Though everyone is tired of the online critics are too nice/ do critics even matter debate cropping up everywhere as of late, Daniel Mendelsohn’s “Critic’s Manifesto” may be the best thing to come out of the conversation yet: a clear formulation of what it means to be a critic and why that matters.
“I hadn’t gone back in time, but in a sense Rome had come forward, by insidious and sly degrees, under new names, hidden by the flak talk and phony obscurations, at last into our world again.” Whatever you say, Philip. Was Philip K. Dick a mystic or was he just a madman?
Recommended Reading: Lydia Davis’s new short story, “Old Men Around Town,” in the New Statesman. “He stops to tell us that he must be up early in the morning – to get down to the factory. The factory is gone, his men are gone, but he still seems to be in charge of something.” For more Davis, check out her new collection.
The National Rifle Association is featuring a series of reimagined fairy tales on their website. The only difference? Way more guns. In the debut story, Hansel and Gretel don’t bemoan their lack of food since they had been taught from birth to hunt with guns for sustenance.

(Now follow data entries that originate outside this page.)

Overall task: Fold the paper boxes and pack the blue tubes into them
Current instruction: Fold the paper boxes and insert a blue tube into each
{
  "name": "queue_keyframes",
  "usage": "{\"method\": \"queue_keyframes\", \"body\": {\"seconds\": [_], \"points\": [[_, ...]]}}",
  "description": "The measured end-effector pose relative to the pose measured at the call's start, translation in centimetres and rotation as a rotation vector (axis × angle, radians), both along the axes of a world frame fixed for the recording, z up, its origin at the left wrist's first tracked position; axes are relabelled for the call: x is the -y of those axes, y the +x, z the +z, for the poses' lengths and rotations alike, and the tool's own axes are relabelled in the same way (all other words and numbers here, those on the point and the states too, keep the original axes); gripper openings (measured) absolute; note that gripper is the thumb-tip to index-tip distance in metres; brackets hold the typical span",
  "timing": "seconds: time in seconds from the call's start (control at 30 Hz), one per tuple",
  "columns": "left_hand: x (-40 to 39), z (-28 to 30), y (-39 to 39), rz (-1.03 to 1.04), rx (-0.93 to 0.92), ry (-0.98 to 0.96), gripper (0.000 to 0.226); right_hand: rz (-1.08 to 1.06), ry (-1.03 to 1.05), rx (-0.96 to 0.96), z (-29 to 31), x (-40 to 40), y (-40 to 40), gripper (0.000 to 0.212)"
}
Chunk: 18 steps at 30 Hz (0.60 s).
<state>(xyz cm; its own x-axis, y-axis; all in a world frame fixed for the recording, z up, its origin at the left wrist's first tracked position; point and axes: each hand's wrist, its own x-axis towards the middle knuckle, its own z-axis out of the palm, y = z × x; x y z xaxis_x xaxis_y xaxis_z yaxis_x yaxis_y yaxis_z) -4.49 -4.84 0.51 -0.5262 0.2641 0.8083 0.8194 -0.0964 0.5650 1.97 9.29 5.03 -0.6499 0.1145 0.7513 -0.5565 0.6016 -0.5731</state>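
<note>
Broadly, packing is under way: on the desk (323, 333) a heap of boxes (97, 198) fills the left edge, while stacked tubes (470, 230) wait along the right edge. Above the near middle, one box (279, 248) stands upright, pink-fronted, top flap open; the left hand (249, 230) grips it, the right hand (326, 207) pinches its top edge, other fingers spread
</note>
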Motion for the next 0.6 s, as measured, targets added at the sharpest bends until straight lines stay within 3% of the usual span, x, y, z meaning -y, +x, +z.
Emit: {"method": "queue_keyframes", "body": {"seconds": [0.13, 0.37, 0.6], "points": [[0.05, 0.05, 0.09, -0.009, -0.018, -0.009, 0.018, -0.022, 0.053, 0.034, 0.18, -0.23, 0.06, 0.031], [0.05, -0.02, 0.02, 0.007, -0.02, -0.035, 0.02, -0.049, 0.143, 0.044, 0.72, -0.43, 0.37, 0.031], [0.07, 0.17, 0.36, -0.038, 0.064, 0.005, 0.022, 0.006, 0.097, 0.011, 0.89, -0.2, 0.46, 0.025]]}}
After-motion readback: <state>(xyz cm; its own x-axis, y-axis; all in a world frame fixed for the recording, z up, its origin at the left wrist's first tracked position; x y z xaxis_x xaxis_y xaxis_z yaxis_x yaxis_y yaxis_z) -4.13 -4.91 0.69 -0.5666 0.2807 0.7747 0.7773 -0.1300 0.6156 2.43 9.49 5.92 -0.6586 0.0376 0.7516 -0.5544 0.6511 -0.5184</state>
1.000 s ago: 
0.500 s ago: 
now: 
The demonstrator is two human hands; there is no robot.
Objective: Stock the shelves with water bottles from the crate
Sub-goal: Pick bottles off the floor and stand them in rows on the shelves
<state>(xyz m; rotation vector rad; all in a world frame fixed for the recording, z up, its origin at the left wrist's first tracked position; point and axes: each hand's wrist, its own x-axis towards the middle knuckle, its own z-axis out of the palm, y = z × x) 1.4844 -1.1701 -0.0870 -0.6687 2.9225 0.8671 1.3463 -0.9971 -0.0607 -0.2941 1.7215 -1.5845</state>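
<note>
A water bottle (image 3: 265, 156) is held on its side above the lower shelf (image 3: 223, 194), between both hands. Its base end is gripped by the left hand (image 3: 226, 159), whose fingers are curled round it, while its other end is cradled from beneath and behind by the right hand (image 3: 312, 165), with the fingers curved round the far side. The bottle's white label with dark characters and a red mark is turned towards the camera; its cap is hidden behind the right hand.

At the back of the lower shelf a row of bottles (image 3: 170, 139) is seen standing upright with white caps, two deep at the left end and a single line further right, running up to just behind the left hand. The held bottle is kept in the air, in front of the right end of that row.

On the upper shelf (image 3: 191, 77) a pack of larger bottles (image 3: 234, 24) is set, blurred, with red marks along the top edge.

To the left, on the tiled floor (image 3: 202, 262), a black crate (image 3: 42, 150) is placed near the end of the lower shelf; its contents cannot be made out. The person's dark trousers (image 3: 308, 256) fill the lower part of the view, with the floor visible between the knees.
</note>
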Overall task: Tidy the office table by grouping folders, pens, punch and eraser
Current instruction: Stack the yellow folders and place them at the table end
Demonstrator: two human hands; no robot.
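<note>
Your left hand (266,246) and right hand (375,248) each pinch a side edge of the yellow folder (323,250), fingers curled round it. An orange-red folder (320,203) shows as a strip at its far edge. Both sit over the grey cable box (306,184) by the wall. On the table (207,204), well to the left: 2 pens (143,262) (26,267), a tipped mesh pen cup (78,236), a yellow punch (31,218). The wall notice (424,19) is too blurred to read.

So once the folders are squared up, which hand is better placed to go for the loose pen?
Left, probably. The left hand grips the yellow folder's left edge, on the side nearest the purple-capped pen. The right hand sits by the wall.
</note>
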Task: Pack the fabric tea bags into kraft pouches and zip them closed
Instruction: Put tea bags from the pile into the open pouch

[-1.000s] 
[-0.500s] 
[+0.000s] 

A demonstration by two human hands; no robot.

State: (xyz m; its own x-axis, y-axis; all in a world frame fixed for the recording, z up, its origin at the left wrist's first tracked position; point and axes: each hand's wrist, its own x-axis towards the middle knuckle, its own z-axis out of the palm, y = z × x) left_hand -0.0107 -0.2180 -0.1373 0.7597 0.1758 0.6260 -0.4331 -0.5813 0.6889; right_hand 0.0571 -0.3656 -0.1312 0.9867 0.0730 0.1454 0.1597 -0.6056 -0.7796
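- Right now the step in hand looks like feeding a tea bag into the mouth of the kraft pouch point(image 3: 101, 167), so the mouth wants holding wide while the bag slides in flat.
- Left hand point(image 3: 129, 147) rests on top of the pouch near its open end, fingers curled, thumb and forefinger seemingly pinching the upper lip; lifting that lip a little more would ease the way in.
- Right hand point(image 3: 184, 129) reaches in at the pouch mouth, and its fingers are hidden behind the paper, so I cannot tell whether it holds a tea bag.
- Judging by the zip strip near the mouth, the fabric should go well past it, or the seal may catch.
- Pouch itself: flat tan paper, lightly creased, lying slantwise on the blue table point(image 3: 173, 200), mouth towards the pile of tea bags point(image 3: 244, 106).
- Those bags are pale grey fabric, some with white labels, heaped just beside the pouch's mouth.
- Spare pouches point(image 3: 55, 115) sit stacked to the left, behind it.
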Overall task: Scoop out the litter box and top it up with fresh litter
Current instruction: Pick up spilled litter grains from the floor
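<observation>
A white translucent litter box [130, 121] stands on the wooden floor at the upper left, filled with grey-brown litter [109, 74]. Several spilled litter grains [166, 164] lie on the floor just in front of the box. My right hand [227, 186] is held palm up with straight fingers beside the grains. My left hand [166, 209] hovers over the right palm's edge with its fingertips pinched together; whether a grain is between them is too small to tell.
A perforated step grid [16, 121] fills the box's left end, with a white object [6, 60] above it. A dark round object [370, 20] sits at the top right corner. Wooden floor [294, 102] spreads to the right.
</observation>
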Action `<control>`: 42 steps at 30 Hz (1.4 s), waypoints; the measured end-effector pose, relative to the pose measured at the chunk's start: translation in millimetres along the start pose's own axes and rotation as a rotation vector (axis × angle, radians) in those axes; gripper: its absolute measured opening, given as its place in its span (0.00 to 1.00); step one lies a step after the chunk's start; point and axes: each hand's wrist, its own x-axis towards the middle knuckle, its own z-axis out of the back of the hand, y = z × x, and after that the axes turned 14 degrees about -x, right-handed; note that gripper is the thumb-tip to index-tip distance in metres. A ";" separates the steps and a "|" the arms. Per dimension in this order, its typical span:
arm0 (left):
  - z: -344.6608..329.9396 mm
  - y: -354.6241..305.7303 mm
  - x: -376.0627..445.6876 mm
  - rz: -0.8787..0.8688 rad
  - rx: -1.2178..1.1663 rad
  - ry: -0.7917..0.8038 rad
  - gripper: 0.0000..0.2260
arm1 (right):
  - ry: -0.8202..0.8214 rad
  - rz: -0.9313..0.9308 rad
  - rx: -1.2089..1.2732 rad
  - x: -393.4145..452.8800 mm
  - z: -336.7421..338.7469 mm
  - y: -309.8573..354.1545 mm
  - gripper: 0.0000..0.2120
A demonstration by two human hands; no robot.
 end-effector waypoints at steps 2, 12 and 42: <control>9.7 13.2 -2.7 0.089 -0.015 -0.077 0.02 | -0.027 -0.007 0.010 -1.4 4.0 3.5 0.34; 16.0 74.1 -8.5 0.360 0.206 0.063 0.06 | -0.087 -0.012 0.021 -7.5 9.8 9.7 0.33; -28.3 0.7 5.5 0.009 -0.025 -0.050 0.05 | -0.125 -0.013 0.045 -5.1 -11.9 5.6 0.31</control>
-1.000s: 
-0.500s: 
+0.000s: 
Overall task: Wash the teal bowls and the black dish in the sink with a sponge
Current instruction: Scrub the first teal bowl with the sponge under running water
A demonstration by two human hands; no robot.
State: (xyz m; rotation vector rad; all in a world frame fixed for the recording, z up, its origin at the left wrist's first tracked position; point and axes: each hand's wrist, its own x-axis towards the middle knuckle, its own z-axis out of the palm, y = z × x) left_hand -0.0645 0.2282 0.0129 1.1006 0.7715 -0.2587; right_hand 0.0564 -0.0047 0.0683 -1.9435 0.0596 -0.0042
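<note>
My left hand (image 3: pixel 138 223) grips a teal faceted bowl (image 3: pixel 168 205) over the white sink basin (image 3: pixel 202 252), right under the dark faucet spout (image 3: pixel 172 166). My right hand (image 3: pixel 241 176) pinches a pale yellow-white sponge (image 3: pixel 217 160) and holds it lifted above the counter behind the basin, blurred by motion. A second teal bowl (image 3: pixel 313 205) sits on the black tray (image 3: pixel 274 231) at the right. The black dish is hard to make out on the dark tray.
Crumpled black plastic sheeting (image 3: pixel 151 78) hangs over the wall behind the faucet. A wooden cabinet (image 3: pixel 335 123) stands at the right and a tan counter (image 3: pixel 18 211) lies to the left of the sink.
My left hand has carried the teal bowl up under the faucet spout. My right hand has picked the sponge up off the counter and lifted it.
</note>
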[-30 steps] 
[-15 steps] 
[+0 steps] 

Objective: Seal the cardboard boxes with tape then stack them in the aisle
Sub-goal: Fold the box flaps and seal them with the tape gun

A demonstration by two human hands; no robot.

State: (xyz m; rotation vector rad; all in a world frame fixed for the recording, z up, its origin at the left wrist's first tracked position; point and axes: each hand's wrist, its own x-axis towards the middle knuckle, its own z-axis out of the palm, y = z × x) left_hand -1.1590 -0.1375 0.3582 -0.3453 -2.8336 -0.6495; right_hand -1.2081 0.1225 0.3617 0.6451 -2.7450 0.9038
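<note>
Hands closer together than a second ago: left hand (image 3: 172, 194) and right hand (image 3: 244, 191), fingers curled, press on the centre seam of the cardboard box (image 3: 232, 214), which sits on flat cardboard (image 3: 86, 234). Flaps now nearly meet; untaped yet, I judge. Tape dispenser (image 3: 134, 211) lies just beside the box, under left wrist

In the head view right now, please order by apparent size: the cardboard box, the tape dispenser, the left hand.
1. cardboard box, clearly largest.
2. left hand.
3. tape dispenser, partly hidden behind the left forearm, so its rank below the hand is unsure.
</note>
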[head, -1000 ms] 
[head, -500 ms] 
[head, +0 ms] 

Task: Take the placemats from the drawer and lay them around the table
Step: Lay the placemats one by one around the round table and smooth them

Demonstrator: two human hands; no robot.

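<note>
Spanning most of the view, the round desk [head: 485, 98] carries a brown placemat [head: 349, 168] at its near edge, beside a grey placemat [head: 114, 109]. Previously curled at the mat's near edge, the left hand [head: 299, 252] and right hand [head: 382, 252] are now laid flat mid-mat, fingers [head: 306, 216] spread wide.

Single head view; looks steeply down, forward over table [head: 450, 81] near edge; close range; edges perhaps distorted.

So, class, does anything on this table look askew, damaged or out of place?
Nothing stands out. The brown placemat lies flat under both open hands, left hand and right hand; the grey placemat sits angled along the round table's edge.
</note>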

No, it’s not yet April Fools’ Day.
The New Yorker has published the chapter of Salman Rushdie’s forthcoming memoir, Joseph Anton, that describes the circumstances of his life immediately after Ayatollah Ruhollah Khomeini, Iran’s spiritual leader in 1989, called for his execution by proclaiming a fatwā on the writer, after the controversial treatment of Islamic history and the Prophet Muhammad in The Satanic Verses. PEN American, by the way, accepts donations online.